◆ TASK DESCRIPTION ◆
A faithful copy is required: transcribe each line below exactly, minus the pictures.

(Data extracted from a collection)
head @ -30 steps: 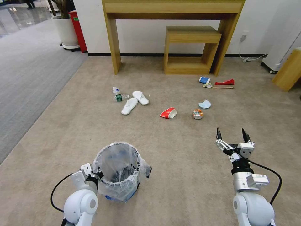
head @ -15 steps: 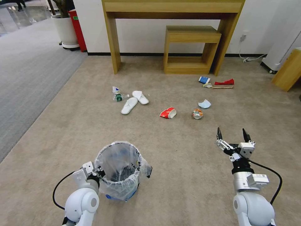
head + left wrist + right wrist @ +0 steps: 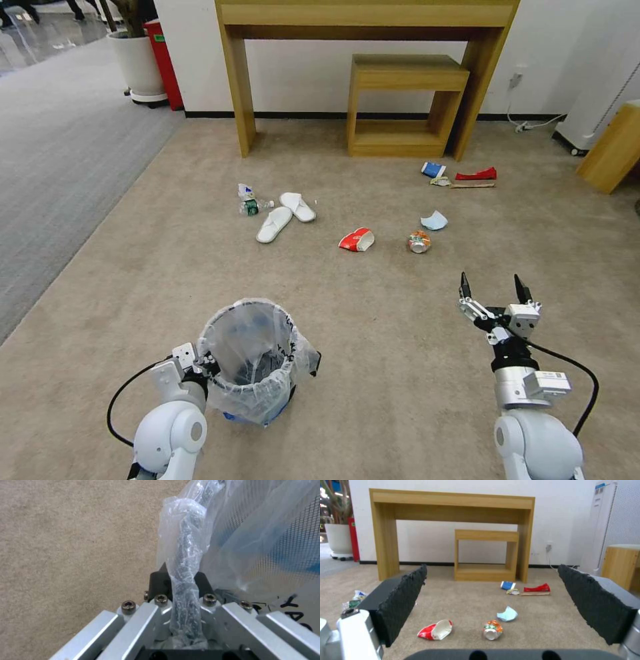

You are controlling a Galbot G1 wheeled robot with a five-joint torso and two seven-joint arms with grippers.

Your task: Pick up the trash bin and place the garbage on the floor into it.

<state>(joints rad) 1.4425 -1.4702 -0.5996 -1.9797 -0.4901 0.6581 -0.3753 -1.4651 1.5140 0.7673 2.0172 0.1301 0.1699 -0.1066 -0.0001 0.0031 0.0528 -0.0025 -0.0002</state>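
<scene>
Bin, small round black w/ clear wrinkly plastic liner, carried low at robot's left front, off the beige carpet floor by the look of it. Left gripper clamped tight on bin's rim, on side nearest left arm; in left wrist view liner bunched up betw. the closed fingers, mesh wall of bin just beside.

Change vs. a sec ago: very little. Litter a touch lower-left in head view, bin a shade lower-left too; whole scene shifted together, so prob. base or head creeping, not things moving. Grip on rim same. Right gripper wide apart as before, holding nothing, hanging well right of bin, pointed at the litter.

Litter all on carpet yet, none in bin as far as visible. Relative to bin: two white slippers ahead, clear bottle w/ green label just beside slippers on their left; red-white packet ahead-right; orange can right of packet; pale blue mask just beyond can. Farthest, ahead-right by leg of tall wooden bench: blue-white cup, red wrapper, wooden stick touching or nearly so.

Meaning for task: pick-up of bin looks done & stable; collecting part not begun. Packet & can nearest right gripper.
</scene>
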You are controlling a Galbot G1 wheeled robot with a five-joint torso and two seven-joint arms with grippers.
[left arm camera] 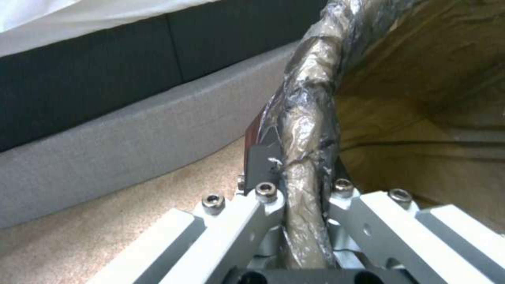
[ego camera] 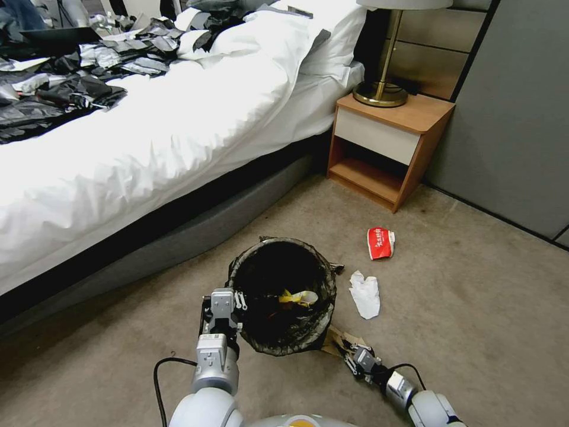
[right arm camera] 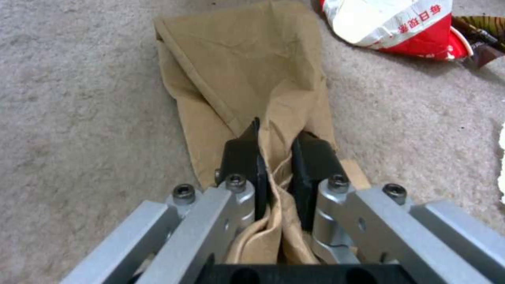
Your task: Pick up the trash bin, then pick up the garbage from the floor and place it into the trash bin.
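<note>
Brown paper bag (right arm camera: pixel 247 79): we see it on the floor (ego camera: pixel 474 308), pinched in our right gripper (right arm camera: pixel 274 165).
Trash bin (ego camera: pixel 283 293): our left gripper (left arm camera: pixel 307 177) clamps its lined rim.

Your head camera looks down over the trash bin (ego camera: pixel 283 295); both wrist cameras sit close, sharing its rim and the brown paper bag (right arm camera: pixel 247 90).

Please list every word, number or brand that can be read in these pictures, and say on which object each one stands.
"每日坚果", as far as it can be made out: white characters on the red-and-white wrapper lying on the carpet beyond the brown paper bag.
White print on the red-and-white wrapper in the head view: too small to read.
No other text can be made out.
</note>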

◆ RESPONSE ◆
head @ -30 steps: 
head @ -15 steps: 
head + left wrist + right wrist @ +0 steps: 

You are controlling a Galbot G1 wheeled robot with a five-joint torso and two seven-joint arms with grippers.

Your task: Pick up the trash bin and place the garbage on the floor into it.

<state>(joints rad) 1.4425 -1.4702 -0.5996 -1.9797 -0.4901 0.6581 -0.3753 -1.4651 1.5140 0.7673 2.0172 0.1301 0.1699 -0.1066 -0.0001 0.0031 0.0528 -0.0025 -0.0002</state>
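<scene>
Bin, small round black w/ clear wrinkly plastic liner, carried low at robot's left front, off the beige carpet floor by the look of it. Left gripper clamped tight on bin's rim, on side nearest left arm; in left wrist view liner bunched up betw. the closed fingers, mesh wall of bin just beside.

Change vs. a sec ago: very little. Litter a touch lower-left in head view, bin a shade lower-left too; whole scene shifted together, so prob. base or head creeping, not things moving. Grip on rim same. Right gripper wide apart as before, holding nothing, hanging well right of bin, pointed at the litter.

Litter all on carpet yet, none in bin as far as visible. Relative to bin: two white slippers ahead, clear bottle w/ green label just beside slippers on their left; red-white packet ahead-right; orange can right of packet; pale blue mask just beyond can. Farthest, ahead-right by leg of tall wooden bench: blue-white cup, red wrapper, wooden stick touching or nearly so.

Meaning for task: pick-up of bin looks done & stable; collecting part not begun. Packet & can nearest right gripper.
</scene>
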You are controlling a Galbot G1 wheeled robot with a five-joint torso and two seven-joint arms with grippers.
[left arm camera] 
[ego camera] 
[right arm camera] 
Your task: Pick up the trash bin, then pick up the garbage from the floor and place it into the trash bin.
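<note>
Brown paper bag (right arm camera: pixel 247 79): we see it on the floor (ego camera: pixel 474 308), pinched in our right gripper (right arm camera: pixel 274 165).
Trash bin (ego camera: pixel 283 293): our left gripper (left arm camera: pixel 307 177) clamps its lined rim.

Your head camera looks down over the trash bin (ego camera: pixel 283 295); both wrist cameras sit close, sharing its rim and the brown paper bag (right arm camera: pixel 247 90).

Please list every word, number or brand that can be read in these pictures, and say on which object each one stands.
"每日坚果", as far as it can be made out: white characters on the red-and-white wrapper lying on the carpet beyond the brown paper bag.
White print on the red-and-white wrapper in the head view: too small to read.
No other text can be made out.
</note>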

No further output is needed here.